▶ [ASSIGNED TASK]:
For this exercise, reproduce the entries below exactly, but only from the line containing "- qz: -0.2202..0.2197" through the line containing "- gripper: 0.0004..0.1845", both included.

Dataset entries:

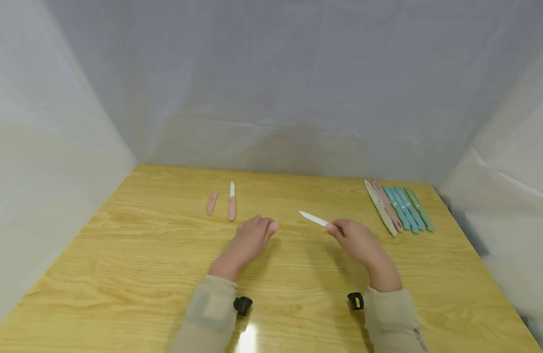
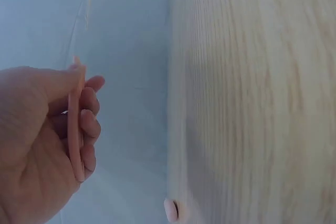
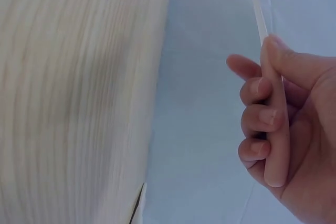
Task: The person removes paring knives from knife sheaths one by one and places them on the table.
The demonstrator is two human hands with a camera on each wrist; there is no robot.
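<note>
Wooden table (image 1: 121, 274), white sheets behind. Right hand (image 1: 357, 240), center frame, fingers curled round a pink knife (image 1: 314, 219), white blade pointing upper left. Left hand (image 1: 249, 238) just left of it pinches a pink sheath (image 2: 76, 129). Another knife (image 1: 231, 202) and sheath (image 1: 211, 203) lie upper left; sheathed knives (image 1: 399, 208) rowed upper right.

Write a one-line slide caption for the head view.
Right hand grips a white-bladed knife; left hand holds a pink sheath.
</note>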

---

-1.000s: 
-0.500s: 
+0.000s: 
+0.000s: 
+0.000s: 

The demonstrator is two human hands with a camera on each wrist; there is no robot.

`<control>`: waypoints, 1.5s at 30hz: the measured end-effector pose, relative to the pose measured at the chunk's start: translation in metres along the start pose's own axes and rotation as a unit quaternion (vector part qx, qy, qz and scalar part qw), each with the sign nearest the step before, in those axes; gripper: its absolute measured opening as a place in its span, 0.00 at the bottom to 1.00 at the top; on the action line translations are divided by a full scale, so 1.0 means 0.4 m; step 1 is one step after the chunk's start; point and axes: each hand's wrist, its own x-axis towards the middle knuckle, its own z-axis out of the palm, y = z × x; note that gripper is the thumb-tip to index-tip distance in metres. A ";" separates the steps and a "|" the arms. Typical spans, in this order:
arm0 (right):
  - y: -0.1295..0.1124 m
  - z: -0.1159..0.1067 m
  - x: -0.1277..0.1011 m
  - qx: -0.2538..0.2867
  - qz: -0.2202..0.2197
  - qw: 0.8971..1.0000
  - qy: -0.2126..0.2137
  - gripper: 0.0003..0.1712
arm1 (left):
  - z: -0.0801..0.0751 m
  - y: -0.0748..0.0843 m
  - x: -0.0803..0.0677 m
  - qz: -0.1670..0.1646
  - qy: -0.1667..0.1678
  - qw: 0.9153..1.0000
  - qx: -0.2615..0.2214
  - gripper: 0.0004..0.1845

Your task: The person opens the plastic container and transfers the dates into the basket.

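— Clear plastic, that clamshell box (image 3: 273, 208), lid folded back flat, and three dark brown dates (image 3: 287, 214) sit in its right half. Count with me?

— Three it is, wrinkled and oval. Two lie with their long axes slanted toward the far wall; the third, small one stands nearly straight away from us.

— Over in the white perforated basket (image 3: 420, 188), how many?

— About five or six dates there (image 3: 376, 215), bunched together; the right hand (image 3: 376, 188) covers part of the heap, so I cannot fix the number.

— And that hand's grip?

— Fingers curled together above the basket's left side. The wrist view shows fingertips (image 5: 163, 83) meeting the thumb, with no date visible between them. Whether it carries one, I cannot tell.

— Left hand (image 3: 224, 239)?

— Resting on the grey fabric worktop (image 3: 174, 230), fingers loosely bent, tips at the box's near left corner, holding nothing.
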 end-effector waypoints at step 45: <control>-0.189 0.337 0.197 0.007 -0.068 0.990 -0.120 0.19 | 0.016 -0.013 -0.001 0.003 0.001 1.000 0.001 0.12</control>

▶ [RESULT OF THE EXERCISE]:
  - qz: -0.2202..0.2197
  - qw: 0.8971..1.0000
  - qy: -0.2126..0.2137
  - gripper: 0.0003..0.1712
arm1 (left):
  - z: -0.0801..0.0751 m
  - y: -0.0748..0.0843 m
  - x: -0.0803..0.0677 m
  - qz: -0.1670..0.1646
  - qy: -0.1667..0.1678
  - qw: 0.9153..1.0000
  - qx: -0.2615..0.2214
  - gripper: 0.0004..0.1845

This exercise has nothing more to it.